Come credente tutto ciò mi ha fatto molto male, lo confesso pur cercando di comprenderne le cause. Quando ami qualche cosa, in questo caso la Chiesa, non puoi non soffrire. Mi fanno soffrire anche quanti da parte opposta (forse avversa), nella Chiesa cosiddetta custode della verità, trdizionalista, usano gli stessi metodi con obiettivi e intenzioni diversi.
In Italia “frocio” è sicuramente una parola offensiva che non è bello sentirsi dire, che non è bello gettare addosso a un altro o altra perché ferisce.
Che il papa l’abbia usata e riutilizzata qualche giorno dopo con tutta la consapevolezza del caso non saprei dirlo. È stata usata. Per denunciare una situazione? Per avvertire che bisogna avere maggiore e migliore attenzione alla dimensione identitaria e sessuale dei candidati al sacerdozio? Nella mia vita di seminarista e di prete poi non mi è capitato di trovarmi in un ambiente sessualmente e identitariamente depravato. Non sono mancati dei casi di persone allontanate perché incapaci, meglio senza la volontà di voler fare chiarezza su stessi o perché attenti in modo scorretto verso minori.

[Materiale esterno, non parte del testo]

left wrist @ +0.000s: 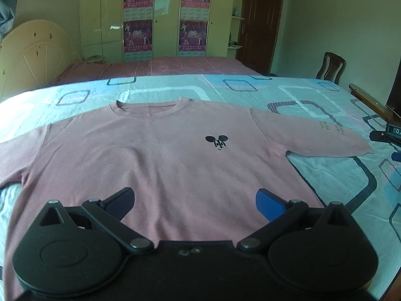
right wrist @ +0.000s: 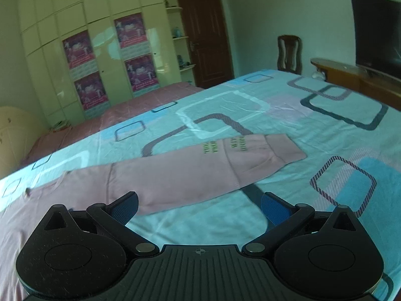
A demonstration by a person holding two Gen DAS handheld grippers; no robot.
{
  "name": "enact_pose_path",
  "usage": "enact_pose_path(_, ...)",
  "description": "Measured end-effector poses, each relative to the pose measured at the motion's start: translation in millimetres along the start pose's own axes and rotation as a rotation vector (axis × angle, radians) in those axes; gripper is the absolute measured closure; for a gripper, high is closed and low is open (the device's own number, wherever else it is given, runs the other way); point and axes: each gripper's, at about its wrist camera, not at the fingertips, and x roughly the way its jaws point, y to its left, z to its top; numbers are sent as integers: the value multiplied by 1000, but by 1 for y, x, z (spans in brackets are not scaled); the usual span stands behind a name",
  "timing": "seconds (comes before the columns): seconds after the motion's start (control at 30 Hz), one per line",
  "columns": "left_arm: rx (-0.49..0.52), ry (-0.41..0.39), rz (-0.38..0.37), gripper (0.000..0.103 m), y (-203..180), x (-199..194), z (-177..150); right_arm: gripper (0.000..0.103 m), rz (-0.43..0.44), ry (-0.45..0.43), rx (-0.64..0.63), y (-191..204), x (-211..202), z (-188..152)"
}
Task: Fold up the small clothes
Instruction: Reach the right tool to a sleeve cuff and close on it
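A pink T-shirt (left wrist: 160,155) lies flat, front up, on the bed, with a small black mouse logo (left wrist: 217,142) on the chest and its collar away from me. My left gripper (left wrist: 195,200) is open and empty above the shirt's lower hem. The right sleeve (right wrist: 225,160), with green lettering, spreads out to the right. My right gripper (right wrist: 199,207) is open and empty, hovering over the sheet just below that sleeve. The right gripper's body also shows at the right edge of the left wrist view (left wrist: 387,135).
The bed has a light blue sheet (right wrist: 313,135) with square patterns. A second bed with a pink cover (left wrist: 175,69) lies beyond. A wardrobe with posters (left wrist: 165,17), a brown door (right wrist: 205,35), a wooden chair (right wrist: 289,52) and a TV (right wrist: 376,32) on a wooden bench line the room.
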Motion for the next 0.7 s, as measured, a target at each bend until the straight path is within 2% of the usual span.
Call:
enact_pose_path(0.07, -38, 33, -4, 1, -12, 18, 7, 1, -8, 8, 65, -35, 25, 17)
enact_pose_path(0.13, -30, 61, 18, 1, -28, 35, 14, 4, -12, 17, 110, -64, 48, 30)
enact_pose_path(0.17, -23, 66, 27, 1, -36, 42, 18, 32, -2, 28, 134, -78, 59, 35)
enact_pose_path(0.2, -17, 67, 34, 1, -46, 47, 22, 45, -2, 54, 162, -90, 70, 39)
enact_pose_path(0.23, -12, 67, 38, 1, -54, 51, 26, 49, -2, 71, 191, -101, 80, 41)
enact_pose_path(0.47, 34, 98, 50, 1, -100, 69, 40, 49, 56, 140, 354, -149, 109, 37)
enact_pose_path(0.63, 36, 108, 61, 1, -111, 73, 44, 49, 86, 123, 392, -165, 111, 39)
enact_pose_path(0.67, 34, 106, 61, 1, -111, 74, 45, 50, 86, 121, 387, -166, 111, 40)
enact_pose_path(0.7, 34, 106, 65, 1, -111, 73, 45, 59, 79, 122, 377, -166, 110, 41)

Questo non significa che ci sia stata una attenta o giusta riflessione sulla sessualità, per molti versi si è un po’ arrancati.
Confesso senza vergogna che mi sono fatto delle domande sulla mia identità, anche sull’avere scelto il seminario per “scappare” da me stesso in modo decoroso! Se poi pensate che non ho mai giocato a calcio, che non ho mai amato la violenza o ho ricevuto alcuni due di picche… Quanti pensieri in un ventenne appena finito il servizio di leva militare potevano frullare nella testa! Con chi parlare di tutto ciò? Poi lo Spirito santo mi ha guidato come lui solo sa fare.
Parlare di ricerca e riconoscimento di identità non è facile nemmeno oggi, me ne accorgo con le decine e decine di ragazzi/e e giovani che incontro ormai da decenni. Affrontare con cura questo argomento è ancora faticoso e non solo per la Chiesa, ma per la società tutta, nonostante tutti i “via libera” di oggi. Forse perché la sessualità è comunque il nucleo più sacro e vulnerabile di ogni essere umano e anche della società. Non è tabù, è la fatica della ricerca di se stessi.
Non voglio ora entrare nella questione se una persona omosessuale possa o no essere ammessa in un seminario, questione che credo sia abbastanza chiara nelle indicazioni ufficiali della Chiesa, giuste o sbagliate che siano. Piuttosto credo che forse il Papa con il termine “frociaggine” volesse e vuole intendere l’importanza di avere degli ambienti chiari e non ambigui, non in senso negativo verso le persone omosessuali, bensì verso tutti noi. È una parola sbagliata? Non sempre abbiamo le parole giuste e corrette per tutti e per tutto quindi probabilmente non si dovrebbero usare. Però talvolta non siamo capaci di fare meglio. E questo mi pare il pensiero anche di alcuni seri pensatori omosessuali cristiani che hanno commentato il il fatto. A queste persone devo veramente molta gratitudine per i loro toni seri, ben diversi da tanti estremisti cattolici o laicissimi. Toni seri e di amore verso la Chiesa e anche verso i suoi limiti che da un po’ di tempo non sentivo.
Forse tutti noi dovremmo recuperare un sano orgoglio di essere noi stessi consapevoli dei diritti e dei doveri di tutti noi, anche quando altri non capissero, cercando piuttosto di vivere la nostra fede e di viverla seriamente.